Poets choose to compose rhyming verses for a variety of reasons, but few would ever consider rhyme as an instrument of survival. Rhyming couplets are easier to memorise than most other types of verse, but to think of rhyme as something meant to preserve the integrity of a poem is not quite common. And yet, this is what Dante thought when he invented one of the most complex rhyming patterns and allied it to an equally complex poetic structure in his Divine Comedy.
The epic poem was written in terza rima, a three-line rhyme scheme which carries the rhyme from one stanza to another like an unbroken chain. The pattern ABA BCB CDC DED EFE etc creates a bewitching effect, but also ensures that no line may be removed without destabilising the entire canto. This tripartite technique is wholly original, and it matches Dante’s other numerological concerns, the 3 of the Trinity, 100 cantos divided by three (34 for Inferno, and 33 for Purgatorio and Paradiso, each), plus internal correspondences and parallel cantos distributed across the poem.
Before the invention of print, texts were copied by hand, and errors of transcription were often made, involuntary alterations as well as omissions. It was a recognised issue built into the very fabric of the scribal culture which mobilised a great deal of effort, including the emergence of correctors which verified and emended the texts before they were published. It is the bread and butter of philologists, but a sad reality for the many ancient and medieval scribes.
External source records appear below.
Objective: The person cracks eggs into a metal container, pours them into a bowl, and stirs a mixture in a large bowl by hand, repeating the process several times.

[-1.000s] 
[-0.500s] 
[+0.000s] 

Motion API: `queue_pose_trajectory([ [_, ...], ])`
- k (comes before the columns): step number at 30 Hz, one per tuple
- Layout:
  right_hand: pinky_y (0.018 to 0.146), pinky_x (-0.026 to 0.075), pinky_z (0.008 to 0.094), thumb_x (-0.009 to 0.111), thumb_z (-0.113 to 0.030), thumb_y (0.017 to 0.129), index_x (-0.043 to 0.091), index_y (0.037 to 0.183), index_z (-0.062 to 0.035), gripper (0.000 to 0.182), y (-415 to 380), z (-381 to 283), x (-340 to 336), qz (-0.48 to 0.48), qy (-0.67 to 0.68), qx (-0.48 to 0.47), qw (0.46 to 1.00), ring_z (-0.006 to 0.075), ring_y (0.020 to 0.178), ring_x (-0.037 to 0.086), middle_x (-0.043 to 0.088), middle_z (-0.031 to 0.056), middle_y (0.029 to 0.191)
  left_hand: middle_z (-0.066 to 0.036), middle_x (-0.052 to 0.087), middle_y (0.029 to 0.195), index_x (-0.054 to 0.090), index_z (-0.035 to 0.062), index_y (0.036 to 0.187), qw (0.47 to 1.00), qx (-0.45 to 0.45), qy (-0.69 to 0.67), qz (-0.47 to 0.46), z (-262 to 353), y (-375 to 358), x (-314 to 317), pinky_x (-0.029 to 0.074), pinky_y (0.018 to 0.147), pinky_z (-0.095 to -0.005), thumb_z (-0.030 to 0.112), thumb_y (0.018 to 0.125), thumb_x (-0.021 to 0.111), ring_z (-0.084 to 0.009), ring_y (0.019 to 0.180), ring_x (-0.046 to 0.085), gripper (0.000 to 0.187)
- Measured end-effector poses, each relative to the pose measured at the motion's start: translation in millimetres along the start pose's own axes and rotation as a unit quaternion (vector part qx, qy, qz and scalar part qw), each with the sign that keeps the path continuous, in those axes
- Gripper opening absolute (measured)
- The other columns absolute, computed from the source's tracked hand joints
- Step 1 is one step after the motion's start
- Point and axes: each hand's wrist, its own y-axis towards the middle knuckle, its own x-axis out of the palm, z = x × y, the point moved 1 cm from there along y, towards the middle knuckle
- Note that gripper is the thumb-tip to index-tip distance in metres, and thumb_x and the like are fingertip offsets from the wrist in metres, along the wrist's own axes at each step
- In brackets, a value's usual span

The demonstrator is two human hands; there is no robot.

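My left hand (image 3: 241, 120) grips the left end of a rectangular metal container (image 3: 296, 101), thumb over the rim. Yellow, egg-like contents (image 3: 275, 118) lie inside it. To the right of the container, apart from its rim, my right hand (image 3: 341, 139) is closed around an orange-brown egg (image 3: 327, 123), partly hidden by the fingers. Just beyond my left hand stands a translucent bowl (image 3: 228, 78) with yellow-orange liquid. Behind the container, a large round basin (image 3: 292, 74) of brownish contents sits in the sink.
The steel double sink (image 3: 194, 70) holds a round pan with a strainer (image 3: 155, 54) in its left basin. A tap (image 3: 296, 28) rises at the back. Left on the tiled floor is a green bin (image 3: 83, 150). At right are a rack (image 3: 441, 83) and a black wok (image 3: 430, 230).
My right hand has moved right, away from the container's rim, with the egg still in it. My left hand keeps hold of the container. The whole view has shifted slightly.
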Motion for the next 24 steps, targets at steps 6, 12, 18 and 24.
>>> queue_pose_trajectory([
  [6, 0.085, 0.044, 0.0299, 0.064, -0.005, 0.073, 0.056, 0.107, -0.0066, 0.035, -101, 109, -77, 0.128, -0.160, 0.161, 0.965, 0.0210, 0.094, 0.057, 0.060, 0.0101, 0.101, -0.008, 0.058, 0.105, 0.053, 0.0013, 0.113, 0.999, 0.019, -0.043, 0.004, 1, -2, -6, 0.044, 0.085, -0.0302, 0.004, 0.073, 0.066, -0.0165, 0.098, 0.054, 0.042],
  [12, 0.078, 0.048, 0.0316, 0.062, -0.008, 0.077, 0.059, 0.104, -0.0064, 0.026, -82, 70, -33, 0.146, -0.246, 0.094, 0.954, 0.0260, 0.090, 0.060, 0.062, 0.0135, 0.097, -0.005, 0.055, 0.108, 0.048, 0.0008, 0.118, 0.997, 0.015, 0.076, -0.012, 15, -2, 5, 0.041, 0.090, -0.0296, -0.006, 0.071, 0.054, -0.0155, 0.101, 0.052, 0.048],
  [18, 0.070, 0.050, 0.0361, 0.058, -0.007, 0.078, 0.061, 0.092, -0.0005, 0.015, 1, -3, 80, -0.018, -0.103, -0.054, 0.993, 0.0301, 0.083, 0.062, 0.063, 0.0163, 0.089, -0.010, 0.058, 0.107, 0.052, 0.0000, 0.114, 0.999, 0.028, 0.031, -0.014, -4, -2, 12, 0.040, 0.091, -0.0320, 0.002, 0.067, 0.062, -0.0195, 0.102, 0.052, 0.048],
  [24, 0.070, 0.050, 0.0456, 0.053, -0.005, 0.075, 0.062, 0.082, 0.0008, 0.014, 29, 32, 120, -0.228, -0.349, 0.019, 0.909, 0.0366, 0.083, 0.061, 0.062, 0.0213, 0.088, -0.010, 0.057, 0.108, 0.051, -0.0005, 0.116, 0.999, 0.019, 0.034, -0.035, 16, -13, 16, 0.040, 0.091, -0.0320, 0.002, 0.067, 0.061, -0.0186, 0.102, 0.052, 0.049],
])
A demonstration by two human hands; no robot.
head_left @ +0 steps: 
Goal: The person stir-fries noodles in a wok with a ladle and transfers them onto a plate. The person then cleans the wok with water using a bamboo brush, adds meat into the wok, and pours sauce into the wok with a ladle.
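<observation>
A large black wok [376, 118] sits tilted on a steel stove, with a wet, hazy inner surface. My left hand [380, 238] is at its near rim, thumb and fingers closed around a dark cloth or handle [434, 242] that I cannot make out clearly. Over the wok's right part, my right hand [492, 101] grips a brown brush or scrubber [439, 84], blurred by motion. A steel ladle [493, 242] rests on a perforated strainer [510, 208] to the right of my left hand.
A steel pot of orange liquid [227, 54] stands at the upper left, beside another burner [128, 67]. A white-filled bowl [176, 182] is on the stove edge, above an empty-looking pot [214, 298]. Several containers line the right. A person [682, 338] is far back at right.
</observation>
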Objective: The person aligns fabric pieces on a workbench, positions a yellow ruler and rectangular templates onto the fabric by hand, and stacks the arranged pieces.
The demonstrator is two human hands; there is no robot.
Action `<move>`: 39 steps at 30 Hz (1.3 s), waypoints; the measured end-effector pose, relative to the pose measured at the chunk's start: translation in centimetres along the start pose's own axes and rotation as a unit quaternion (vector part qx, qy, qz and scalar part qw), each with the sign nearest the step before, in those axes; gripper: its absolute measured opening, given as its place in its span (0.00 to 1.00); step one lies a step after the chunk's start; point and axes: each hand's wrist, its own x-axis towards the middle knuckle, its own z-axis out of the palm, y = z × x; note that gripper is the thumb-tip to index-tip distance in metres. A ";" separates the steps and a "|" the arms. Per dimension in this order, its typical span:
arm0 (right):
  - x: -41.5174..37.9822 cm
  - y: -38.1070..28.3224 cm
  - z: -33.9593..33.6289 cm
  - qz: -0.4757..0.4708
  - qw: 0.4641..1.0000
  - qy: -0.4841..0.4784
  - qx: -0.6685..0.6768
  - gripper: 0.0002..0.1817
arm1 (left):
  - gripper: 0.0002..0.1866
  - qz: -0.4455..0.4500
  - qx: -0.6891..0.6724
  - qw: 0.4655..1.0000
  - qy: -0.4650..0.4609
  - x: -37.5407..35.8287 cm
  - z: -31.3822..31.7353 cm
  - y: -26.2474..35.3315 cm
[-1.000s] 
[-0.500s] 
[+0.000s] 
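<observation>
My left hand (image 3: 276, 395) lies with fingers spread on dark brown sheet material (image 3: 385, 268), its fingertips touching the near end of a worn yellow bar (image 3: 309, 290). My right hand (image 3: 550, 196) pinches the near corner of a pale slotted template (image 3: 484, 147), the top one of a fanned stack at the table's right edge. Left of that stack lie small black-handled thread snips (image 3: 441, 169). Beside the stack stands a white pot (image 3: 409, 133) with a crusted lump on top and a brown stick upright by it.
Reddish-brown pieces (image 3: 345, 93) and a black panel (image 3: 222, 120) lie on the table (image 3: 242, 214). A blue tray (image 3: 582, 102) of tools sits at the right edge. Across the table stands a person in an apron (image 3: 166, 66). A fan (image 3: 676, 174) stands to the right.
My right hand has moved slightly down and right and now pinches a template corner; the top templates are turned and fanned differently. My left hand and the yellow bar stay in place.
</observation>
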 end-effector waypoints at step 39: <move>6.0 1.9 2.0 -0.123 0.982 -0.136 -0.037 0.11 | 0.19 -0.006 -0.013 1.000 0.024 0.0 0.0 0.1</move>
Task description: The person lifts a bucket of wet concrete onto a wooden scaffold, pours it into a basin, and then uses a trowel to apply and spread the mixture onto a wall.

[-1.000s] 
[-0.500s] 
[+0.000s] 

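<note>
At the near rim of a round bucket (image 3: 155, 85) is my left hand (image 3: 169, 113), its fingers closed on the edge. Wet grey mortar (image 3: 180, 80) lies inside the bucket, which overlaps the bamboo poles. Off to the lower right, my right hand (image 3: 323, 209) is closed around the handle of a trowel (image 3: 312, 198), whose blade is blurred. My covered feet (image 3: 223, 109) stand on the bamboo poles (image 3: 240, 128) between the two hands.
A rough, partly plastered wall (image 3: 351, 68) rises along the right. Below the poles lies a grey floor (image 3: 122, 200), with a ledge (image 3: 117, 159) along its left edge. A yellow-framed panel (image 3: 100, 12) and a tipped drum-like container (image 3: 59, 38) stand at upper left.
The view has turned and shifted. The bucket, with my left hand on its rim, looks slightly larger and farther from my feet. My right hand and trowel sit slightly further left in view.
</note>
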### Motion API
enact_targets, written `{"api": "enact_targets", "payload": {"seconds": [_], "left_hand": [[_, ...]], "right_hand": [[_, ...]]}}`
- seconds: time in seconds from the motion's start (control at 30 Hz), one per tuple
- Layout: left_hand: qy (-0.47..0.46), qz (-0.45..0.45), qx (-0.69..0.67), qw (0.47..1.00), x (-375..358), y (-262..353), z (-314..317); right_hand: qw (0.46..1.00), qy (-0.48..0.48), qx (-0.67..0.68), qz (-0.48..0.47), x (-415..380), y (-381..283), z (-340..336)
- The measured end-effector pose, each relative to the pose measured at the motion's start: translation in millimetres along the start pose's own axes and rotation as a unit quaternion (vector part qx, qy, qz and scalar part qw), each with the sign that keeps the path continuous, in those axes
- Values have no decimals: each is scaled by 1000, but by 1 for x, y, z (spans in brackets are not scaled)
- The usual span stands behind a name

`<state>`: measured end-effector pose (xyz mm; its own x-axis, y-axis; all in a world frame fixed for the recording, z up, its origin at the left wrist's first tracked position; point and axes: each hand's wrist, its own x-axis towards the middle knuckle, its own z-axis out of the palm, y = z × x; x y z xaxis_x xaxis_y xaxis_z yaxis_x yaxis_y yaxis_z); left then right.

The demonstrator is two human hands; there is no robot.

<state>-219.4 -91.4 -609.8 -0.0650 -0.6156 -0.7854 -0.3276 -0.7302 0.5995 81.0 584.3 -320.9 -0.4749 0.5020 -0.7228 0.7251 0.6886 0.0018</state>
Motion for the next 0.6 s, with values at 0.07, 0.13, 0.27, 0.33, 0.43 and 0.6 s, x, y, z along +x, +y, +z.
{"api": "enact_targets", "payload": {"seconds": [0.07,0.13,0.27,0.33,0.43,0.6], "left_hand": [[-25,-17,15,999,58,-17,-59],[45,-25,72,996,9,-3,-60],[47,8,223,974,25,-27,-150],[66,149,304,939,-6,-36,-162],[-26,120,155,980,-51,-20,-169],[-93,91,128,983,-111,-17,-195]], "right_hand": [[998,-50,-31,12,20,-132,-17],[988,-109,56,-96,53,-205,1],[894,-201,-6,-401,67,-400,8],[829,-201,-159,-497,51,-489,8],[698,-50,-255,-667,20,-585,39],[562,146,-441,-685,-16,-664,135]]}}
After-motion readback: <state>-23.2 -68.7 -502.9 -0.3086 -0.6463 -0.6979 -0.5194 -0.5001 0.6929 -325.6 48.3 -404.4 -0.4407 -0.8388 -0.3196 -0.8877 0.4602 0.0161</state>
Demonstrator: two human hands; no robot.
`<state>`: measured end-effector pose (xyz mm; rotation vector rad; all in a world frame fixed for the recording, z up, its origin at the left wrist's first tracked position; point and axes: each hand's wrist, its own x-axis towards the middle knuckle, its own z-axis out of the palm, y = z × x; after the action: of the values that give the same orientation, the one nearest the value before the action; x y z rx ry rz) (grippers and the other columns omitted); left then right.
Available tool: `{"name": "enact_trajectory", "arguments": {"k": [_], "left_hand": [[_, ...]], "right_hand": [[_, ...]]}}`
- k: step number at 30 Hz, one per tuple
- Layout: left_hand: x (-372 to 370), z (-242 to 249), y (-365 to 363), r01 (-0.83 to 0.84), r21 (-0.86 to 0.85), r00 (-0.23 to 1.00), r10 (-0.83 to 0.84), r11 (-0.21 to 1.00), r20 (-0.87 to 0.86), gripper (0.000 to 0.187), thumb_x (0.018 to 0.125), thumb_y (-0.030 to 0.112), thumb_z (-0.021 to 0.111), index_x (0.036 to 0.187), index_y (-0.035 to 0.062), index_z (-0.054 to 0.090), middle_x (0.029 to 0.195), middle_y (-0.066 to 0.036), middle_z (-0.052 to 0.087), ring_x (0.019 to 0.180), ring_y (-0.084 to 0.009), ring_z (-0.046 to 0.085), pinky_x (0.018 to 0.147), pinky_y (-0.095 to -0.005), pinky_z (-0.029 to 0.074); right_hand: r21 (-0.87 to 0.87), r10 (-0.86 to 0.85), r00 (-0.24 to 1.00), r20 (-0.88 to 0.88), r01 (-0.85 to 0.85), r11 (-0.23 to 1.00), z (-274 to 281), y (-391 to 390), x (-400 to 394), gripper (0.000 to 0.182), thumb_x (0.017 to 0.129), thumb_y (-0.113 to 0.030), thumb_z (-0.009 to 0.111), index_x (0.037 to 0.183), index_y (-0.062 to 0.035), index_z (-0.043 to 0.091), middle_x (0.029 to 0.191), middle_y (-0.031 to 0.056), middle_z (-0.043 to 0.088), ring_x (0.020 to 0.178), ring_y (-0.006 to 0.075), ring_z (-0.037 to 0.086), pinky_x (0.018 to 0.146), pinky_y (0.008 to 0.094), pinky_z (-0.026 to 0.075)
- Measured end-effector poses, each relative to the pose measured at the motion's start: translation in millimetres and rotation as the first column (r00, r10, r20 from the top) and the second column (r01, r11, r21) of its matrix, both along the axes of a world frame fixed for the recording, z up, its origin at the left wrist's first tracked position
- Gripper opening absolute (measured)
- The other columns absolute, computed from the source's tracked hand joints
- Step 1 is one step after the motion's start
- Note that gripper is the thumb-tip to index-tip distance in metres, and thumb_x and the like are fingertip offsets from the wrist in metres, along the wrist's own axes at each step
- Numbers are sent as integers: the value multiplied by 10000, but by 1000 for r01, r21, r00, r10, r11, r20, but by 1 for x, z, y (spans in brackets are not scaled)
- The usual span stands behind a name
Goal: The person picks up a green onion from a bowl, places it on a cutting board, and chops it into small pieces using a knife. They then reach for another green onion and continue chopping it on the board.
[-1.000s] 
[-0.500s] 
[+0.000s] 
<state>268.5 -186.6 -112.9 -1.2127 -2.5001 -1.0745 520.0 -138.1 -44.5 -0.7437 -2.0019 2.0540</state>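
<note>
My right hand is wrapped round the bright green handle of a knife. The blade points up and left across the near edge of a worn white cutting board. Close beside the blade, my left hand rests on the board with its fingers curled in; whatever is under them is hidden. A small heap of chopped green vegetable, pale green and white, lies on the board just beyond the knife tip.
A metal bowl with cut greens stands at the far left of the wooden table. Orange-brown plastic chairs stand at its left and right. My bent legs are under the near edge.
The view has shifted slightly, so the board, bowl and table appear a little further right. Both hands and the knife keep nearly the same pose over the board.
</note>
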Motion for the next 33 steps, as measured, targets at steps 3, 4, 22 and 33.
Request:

Dante’s decision to create such an interlocking rhyming scheme for his poem minimised the corruptive effect of manual reproduction. The poema sacro (sacred poem, Paradiso 25) which he designed required an anti-oxydizing coating to ensure its integrity and survival. The omission of verses in the process of transcription was something, the scholars assure us, that Dante would not have conceded. So the terza rima created the last kind of textual protection for the 150 years or so before Gutenberg made things a lot easier for everybody.
Dante’s idea was very successful. Out of the surviving hundreds of manuscripts of the Comedy, none omits any verses at all. The chain held, the legno (the ship of Dante’s poem, Paradiso 2) was indeed watertight.